Task – Go through the entries below from the first line and output each one exactly, up to and including the line with "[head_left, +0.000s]".

** Excerpted records follows **

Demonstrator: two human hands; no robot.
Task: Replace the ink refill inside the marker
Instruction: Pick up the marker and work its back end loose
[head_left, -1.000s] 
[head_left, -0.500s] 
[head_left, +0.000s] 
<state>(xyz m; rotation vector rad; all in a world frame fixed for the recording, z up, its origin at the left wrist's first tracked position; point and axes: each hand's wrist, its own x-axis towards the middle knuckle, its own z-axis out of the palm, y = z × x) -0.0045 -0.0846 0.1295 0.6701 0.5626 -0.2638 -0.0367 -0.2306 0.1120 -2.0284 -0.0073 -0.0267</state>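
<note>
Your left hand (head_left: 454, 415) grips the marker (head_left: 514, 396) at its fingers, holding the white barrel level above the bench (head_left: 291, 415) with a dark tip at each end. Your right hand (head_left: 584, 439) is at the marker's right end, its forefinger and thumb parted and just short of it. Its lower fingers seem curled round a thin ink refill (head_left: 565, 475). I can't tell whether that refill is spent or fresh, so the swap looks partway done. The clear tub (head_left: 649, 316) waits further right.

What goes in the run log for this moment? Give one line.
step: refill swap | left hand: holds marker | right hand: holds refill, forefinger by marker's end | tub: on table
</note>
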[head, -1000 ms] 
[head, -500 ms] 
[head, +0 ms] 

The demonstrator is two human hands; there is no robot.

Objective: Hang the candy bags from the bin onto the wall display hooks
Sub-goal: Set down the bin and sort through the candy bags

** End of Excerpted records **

Written response –
Demonstrator: two human hands; no robot.
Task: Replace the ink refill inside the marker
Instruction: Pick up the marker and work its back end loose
[head_left, -1.000s] 
[head_left, -0.500s] 
[head_left, +0.000s] 

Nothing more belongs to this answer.